*Problem requirements*: Reproduce the listing exactly and skip over any pictures.

Data excerpt Start Marker

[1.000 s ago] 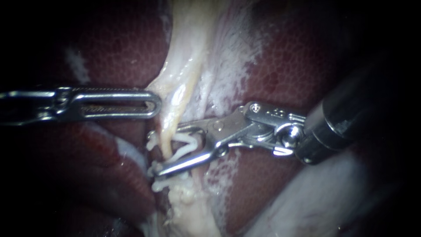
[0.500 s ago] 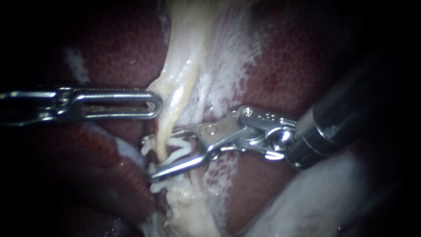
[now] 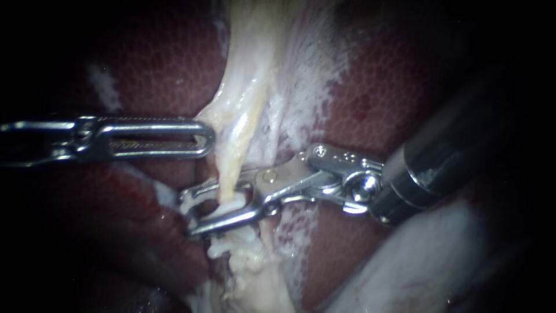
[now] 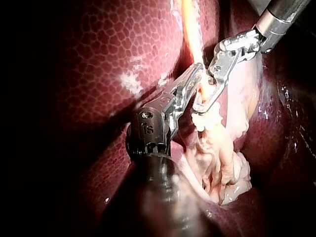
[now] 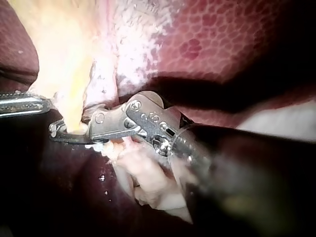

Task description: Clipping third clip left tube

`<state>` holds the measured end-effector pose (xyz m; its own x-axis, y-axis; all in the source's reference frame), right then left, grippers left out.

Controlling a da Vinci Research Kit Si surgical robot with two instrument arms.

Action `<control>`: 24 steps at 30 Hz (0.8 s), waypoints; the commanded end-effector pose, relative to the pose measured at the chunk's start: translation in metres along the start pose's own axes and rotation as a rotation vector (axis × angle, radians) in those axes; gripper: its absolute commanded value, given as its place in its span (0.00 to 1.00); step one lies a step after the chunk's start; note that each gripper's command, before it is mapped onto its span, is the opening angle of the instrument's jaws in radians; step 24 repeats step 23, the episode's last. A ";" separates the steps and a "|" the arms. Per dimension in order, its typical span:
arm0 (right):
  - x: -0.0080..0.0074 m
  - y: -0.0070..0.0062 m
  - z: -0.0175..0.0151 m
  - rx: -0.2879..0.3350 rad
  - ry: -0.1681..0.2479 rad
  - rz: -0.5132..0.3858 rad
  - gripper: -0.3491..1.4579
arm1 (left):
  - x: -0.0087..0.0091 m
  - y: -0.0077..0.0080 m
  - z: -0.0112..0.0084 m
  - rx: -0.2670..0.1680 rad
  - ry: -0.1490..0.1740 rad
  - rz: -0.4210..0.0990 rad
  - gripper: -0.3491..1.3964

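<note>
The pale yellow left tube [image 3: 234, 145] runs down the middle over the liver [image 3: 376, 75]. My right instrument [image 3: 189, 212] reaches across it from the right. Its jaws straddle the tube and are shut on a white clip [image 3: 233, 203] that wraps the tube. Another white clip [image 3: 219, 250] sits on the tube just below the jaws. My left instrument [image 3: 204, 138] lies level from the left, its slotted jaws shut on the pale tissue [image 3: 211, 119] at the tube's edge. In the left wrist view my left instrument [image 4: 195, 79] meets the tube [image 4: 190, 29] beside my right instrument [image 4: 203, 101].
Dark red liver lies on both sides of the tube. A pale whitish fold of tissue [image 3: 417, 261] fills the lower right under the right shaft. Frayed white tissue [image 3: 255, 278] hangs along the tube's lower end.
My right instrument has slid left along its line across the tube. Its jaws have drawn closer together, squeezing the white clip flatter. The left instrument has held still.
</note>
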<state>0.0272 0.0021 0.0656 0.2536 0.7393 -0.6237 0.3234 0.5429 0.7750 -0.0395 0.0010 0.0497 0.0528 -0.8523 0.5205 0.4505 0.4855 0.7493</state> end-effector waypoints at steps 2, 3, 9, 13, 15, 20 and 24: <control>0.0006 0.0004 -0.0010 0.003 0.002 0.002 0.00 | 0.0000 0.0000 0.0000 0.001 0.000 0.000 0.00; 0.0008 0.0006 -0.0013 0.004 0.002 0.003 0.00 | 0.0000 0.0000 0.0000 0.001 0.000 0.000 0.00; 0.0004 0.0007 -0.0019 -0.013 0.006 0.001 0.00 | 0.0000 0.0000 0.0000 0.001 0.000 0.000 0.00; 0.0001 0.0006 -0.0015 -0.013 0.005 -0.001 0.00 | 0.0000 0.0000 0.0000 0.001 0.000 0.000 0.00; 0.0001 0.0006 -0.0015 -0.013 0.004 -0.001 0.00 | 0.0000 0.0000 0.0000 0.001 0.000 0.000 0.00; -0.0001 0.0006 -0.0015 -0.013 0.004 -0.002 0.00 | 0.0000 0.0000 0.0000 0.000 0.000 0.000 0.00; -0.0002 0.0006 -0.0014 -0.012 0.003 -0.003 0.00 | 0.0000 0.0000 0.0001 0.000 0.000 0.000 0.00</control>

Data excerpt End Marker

*Written response*:
[1.000 s ago] 
[0.500 s ago] 
[now] 
[now] 
[now] 

Task description: Clipping third clip left tube

`<state>` holds the measured end-effector pose (xyz m; its own x-axis, y-axis; all in the source's reference frame), right then left, grippers left out.

Controlling a da Vinci Research Kit Si surgical robot with two instrument arms.

Action `<control>`: 24 steps at 30 Hz (0.8 s), waypoints; the commanded end-effector pose, relative to the pose measured at the chunk's start: translation in metres along the start pose's own axes and rotation as a rotation vector (axis × angle, radians) in those axes; gripper: its absolute commanded value, given as its place in its span (0.00 to 1.00); step one lies a step after the chunk's start; note that each gripper's command, before it is mapped onto its span, is the opening angle of the instrument's jaws in radians; step 24 repeats step 23, the episode's last. A ";" separates the steps and a "|" the arms. Per dimension in order, its typical span:
arm0 (right):
  - x: -0.0080..0.0074 m
  - y: -0.0070..0.0062 m
  - z: -0.0175..0.0151 m
  - rx: -0.2879..0.3350 rad
  - ry: -0.1681..0.2479 rad
  - rz: -0.5132..0.3858 rad
  - gripper: -0.3491..1.4579
arm1 (left):
  - x: -0.0087..0.0091 m
  - y: -0.0077..0.0080 m
  - z: -0.0112..0.0084 m
  - rx: -0.2670..0.1680 rad
  - ry: -0.1490..0.1740 rad
  - rz: -0.4210..0.0990 rad
  - gripper: -0.3491..1.3964

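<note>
The pale yellow left tube [image 3: 234, 145] runs down the middle over the liver [image 3: 376, 75]. My right instrument [image 3: 189, 212] reaches across it from the right. Its jaws straddle the tube and are shut on a white clip [image 3: 233, 203] that wraps the tube. Another white clip [image 3: 219, 250] sits on the tube just below the jaws. My left instrument [image 3: 204, 138] lies level from the left, its slotted jaws shut on the pale tissue [image 3: 211, 119] at the tube's edge. In the left wrist view my left instrument [image 4: 195, 79] meets the tube [image 4: 190, 29] beside my right instrument [image 4: 203, 101].
Dark red liver lies on both sides of the tube. A pale whitish fold of tissue [image 3: 417, 261] fills the lower right under the right shaft. Frayed white tissue [image 3: 255, 278] hangs along the tube's lower end.
My right instrument has slid left along its line across the tube. Its jaws have drawn closer together, squeezing the white clip flatter. The left instrument has held still.
</note>
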<state>0.0272 0.0021 0.0656 0.2536 0.7393 -0.6237 0.3234 0.5429 0.7750 -0.0395 0.0010 0.0497 0.0528 -0.8523 0.5205 0.4505 0.4855 0.7493</state> end-effector waypoints at steps 2, 3, 9, 13, 15, 20 and 24: <control>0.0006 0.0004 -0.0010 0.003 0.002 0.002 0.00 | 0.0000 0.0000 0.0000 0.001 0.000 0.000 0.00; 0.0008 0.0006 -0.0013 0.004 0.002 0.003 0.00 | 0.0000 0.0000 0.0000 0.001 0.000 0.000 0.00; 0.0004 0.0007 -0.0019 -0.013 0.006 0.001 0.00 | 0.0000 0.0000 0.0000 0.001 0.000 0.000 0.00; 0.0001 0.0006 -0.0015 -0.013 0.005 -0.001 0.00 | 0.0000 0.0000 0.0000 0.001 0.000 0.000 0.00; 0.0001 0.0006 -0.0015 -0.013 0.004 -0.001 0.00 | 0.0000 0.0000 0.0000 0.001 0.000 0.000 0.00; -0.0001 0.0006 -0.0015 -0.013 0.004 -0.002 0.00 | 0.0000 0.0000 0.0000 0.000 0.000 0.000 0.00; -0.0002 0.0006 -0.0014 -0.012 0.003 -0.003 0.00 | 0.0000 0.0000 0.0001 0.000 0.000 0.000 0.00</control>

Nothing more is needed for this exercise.